Department of Health Services

Last Updated: 3/18/2020 3:44 PM

Welcome to the Department of Health Services! On our website, you will find all the information pertaining to your students health services available. If you are unable to obtain the information you are looking for, you may contact Public Health Dayton and Montgomery County at (937) 225-4550.

If you wish to speak to one of our nurses regarding your child's medical needs please call (937)237-6300.

Raylaine Butler RN  ext: 81301
Victoria Sesslar RN ext: 81302
Kelly Garrett RN   ext: 81303

Coronavirus Health Service Updates: 


Medication Reminder:

Please pick up medications, diabetic/medical supplies at school today during your child's assigned school work pick up time.

 The White House released: The President’s Coronavirus Guidelines for America - 15 Days to Slow the Spread. Guidelines can be found below.

The President’s Coronavirus Guidelines for America - 15 Days to Slow the Spread (graphic below)

1.           Listen to and follow the directions of your state and local authorities.

2.           If you feel sick, stay home. Do not go to work. Contact your medical provider.

3.           If your children are sick, keep them at home. Do not send them to school. Contact your medical provider.

4.           If someone in your household has tested positive for the coronavirus, keep the entire household at home. Do not go to work. Do not go to school. Contact your medical provider.

5.           If you are an older person, stay home and away from other people.

6.           If you are a person with a serious underlying health condition that can put you at increased risk (for example, a condition that impairs your lung or heart function or weakens your immune system), stay home and away from other people.
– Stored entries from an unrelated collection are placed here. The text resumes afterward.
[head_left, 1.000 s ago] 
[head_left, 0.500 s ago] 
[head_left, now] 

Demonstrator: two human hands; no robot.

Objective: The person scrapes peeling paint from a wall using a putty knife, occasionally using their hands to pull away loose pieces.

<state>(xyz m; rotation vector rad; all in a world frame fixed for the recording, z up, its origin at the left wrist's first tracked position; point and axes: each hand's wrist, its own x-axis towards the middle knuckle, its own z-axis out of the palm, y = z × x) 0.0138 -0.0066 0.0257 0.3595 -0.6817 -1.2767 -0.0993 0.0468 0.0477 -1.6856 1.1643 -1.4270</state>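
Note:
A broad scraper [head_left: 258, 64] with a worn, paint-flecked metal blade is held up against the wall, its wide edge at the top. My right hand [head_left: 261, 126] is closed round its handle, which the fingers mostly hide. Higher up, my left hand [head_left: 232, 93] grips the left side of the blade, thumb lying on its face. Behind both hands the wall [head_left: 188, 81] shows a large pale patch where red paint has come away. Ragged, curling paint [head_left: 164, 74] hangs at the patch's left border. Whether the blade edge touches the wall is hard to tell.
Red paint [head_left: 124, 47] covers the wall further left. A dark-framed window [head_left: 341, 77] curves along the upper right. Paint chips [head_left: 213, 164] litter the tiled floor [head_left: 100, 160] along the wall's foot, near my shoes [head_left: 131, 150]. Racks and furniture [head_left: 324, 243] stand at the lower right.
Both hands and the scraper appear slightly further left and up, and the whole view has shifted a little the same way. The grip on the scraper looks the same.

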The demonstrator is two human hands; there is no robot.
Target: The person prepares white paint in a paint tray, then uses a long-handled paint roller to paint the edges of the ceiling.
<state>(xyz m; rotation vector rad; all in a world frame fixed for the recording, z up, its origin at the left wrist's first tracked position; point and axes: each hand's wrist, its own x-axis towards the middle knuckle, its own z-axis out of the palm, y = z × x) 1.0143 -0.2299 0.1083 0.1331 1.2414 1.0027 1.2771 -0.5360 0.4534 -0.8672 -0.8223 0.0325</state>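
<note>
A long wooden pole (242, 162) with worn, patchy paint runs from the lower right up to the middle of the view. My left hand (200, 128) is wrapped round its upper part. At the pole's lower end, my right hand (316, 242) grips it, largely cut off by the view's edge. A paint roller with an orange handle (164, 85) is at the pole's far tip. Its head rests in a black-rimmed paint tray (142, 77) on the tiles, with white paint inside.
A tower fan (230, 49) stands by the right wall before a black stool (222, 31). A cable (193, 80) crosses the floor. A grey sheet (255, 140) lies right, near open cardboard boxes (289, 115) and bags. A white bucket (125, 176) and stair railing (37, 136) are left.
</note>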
7.           Even if you are young, or otherwise healthy, you are at risk and your activities can increase the risk for others. It is critical that you do your part to stop the spread of the coronavirus:

·        Work or engage in schooling from home whenever possible.

·        If you work in a critical infrastructure industry, as defined by the Department of Homeland Security, such as healthcare services and pharmaceutical and food supply, you have a special responsibility to maintain your normal work schedule. You and your employers should follow CDC guidance to protect your health at work.
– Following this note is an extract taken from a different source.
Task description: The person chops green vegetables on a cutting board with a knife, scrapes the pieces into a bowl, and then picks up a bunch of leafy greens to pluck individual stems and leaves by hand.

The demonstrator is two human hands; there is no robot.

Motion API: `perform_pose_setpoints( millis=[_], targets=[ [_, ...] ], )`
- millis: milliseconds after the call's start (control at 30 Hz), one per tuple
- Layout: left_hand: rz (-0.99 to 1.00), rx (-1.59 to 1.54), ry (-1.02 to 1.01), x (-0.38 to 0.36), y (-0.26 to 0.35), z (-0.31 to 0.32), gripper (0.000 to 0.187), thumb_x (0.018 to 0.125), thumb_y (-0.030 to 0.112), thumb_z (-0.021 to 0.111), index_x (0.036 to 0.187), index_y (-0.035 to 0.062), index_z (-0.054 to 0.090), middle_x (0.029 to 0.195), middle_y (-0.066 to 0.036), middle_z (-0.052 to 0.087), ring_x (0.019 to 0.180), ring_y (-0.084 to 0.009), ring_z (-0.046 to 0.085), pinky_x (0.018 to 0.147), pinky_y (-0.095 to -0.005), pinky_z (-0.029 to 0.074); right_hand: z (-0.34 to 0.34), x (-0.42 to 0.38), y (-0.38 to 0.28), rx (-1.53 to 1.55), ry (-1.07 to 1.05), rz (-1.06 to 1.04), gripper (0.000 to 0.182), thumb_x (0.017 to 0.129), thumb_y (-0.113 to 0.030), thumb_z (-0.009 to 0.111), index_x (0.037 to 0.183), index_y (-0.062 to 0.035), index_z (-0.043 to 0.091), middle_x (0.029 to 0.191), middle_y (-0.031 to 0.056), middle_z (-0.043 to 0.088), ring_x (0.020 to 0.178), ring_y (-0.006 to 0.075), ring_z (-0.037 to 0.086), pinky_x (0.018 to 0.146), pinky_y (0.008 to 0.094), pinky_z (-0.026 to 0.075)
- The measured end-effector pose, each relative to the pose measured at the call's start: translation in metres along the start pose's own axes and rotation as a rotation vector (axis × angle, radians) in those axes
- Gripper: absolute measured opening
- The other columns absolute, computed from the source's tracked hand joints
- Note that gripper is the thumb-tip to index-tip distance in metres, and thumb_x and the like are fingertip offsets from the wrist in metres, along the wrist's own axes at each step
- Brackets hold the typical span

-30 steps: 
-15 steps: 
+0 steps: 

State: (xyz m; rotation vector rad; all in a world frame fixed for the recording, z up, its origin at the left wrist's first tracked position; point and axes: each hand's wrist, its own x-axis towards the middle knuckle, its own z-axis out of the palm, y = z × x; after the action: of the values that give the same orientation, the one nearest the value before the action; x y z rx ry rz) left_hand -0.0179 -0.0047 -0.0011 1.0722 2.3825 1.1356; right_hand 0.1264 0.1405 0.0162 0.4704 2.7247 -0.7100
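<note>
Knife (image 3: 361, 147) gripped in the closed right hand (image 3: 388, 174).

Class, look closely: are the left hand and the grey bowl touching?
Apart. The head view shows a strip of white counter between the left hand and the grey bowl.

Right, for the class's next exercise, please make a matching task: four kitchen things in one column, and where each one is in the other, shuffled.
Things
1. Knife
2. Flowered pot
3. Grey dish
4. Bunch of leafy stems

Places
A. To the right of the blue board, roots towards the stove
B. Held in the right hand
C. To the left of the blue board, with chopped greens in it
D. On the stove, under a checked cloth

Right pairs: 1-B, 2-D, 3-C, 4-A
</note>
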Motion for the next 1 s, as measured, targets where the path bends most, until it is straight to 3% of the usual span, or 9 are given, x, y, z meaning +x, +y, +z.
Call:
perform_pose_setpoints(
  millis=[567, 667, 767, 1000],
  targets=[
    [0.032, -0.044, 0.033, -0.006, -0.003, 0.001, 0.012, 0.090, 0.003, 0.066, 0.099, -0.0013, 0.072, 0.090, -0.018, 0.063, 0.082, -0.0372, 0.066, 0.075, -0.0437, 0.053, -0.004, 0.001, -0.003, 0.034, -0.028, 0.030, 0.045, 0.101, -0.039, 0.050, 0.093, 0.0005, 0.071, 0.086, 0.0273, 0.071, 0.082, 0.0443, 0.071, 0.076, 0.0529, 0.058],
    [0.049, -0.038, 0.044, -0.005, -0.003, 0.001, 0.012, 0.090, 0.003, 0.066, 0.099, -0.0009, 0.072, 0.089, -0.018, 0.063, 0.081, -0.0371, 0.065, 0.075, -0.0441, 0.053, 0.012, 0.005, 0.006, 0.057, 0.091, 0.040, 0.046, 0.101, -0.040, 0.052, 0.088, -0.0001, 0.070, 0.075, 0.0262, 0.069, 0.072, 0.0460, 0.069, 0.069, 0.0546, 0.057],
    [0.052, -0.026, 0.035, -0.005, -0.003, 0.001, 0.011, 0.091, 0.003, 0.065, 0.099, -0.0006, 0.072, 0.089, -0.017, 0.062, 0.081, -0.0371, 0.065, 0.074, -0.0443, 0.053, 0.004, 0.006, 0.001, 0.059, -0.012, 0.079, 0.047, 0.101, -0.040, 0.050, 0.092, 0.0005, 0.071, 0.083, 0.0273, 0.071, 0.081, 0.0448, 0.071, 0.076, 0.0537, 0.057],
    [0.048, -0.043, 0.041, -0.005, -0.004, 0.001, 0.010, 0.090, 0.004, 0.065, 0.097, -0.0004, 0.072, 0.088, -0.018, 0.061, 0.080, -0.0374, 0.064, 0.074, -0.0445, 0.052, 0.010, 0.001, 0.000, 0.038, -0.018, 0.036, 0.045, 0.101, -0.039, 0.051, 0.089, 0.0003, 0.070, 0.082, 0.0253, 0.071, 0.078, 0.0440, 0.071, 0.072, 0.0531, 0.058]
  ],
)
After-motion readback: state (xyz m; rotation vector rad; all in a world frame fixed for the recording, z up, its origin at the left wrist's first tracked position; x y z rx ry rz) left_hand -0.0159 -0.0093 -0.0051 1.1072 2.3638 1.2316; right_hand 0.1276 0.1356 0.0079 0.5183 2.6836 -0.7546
·        Avoid social gatherings in groups of more than 10 people.

·        Avoid eating or drinking in bars, restaurants, and food courts – use drive-thru, pickup, or delivery options.

·        Avoid discretionary travel, shopping trips, and social visits.

·        Do not visit nursing homes or retirement or long-term care facilities unless to provide critical assistance.

·        Practice good hygiene

o  Wash your hands, especially after touching any frequently used item or surface.

o  Avoid touching your face.

o  Sneeze or cough into a tissue, or the inside of your elbow.

o  Disinfect frequently used items and surfaces as much as possible.


* School operations can accelerate the spread of the coronavirus. Governors of states with evidence of community transmission should close schools in affected and surrounding areas. Governors should close schools in communities that are near areas of community transmission, even if those areas are in neighboring states. In addition, state and local officials should close schools where coronavirus has been identified in the population associated with the school. States and localities that close schools need to address childcare needs of critical responders, as well as the nutritional needs of children.


** Older people are particularly at risk from the coronavirus. All states should follow Federal guidance and halt social visits to nursing homes and retirement and long-term care facilities.


*** In states with evidence of community transmission, bars, restaurants, food courts, gyms, and other indoor and outdoor venues where groups of people congregate should be closed.





How to help children understand the Coronavirus

Keep explanations age appropriate

  • Early elementary school children: brief, simple and factual  information is best. Reassure them that their schools and homes are safe and that adults are there to help keep them healthy and to take care of them if they do get sick. 
  • Upper elementary and early middle school children will be more vocal in asking questions about whether they truly are safe and what will happen if COVID-19 comes to their school or community. They may be more susceptible to rumors and beliefs that create fear. Talk to them about how they feel and give them factual information.
  • Upper middle school and high school students are able to discuss the issue in a more in-depth fashion and can be referred directly to appropriate sources of COVID-19 facts. Having such knowledge can help them feel a sense of control.

·        For those of you serving younger children, guidance is available from Zero to Three with tips for parents talking about coronavirus with their children:

·        Talking with children about Coronavirus Disease 2019: Messages for parents, school staff, and others working with children:

Resources for Coronavirus19

·        Printable prevention checklist:

·        Checklist for Teachers and Parents:

Fact sheets about Covid19

Keeping Workplaces, Homes, Schools or Commercial Establishments Safe: Printable document


       Free Helpful Resources from Learning Heroes (also available in Spanish):

o  The Readiness Check:

o  Learning Hero Roadmap:



Admission Requirements 

Physical examinations are required for all students entering new to the school system at the pre-school level. Physical examinations are required yearly for all students enrolled in pre-school age programs. Children who do not meet this requirement will not be admitted to school unless they present proof of a confirmed doctor's appointment for the physical to be completed. If proof of the physical examination is not submitted within twenty (20) days after the date of examination, the student will be excluded from school. Parents should always be encouraged to complete all health requirements prior to the student's first day of school.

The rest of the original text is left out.